Suggestions can range from the traditional fry-up to a simple pastry offering served with hot beverages. Pastries can be baked from frozen in 12-15 minutes or thawed overnight. Victoria sponge and coffee and walnut cake are also popular with tea and coffee.

Don't forget to market your offer: it is worth attracting coffee-bar customers to a more comfortable pub environment.

Afternoon snacks should be light meals, such as sandwiches, soup, sharing platters or cakes from your morning offering. Keeping it simple is the key to success.

Prices should be reasonable to compete with coffee shops and fast-food outlets.

A easy-to-eat late-night food offer needs to be served quickly: hot sandwiches, pizza, burgers or curries are just the thing to satisfy your customers' appetites for takeaways.

sausages

Sussex Brewery, Emsworth, Hampshire

They started selling sausages at the Sussex Brewery pub in Emsworth after a conversation between a fisherman and a butcher.

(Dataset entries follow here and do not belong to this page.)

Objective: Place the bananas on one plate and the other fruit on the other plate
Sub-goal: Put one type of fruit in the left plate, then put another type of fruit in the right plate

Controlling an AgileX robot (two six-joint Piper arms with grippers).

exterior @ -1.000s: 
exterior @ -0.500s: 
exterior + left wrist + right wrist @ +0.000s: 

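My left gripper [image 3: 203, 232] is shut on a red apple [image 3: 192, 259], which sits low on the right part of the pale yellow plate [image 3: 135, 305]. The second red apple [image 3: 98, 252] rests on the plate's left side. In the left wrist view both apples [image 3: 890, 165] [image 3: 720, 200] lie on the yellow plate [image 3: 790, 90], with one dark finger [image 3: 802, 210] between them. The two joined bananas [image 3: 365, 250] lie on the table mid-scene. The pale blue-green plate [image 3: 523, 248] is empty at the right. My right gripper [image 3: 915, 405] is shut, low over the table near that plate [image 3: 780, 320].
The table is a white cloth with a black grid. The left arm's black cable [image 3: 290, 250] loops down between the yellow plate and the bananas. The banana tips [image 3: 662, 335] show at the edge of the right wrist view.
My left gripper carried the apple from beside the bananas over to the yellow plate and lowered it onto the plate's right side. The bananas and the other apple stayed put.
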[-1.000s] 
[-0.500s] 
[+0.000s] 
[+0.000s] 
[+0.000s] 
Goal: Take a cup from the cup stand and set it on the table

The fisherman, a pub regular, said he knew where to source the best sausages on earth and recommended Bill O'Hagan, a speciality butcher.

O'Hagan won the British Sausage Appreciation Society's top award of Best Sausage Maker in London in March 1996.

Eighteen years on, O'Hagan's sausages are still sold at the pub, although they weren't successful right away. "It took us a while to get them off the ground, but once we developed a reputation for award-winning sausages, it really helped develop the business and we have won an Egon Ronay listing," says licensee Liz Roberts.

The main sausage menu comprises 10 varieties: real ale; pork, port and stilton; Cumberland; beef in Guinness; lamb and mint; Toulouse; game; drunken duck; Glamorgan; and mushroom and tarragon.

A selection of "guest" sausages also appears on a rotational basis.

All sausage dishes are sold for £8.00 or £8.40, except for game and drunken duck, which sell at £10. Two of the dishes - Cumberland and Toulouse - are gluten-free. Glamorgan, and mushroom and tarragon are vegetarian. "They sell amazingly well," says Roberts.

Sausages are also available as a platter for two, featuring four different sausages.

The best-seller is pork, port and Stilton. Roberts has recently reduced the number of sausages available. "Even with 10 basic sausages, we offer a lot more variety than most pubs. It's important not to confuse the customer with too many options. If you have too many, they won't all sell well and there will be waste," she says.

Roberts buys in about £500-worth of sausages every week.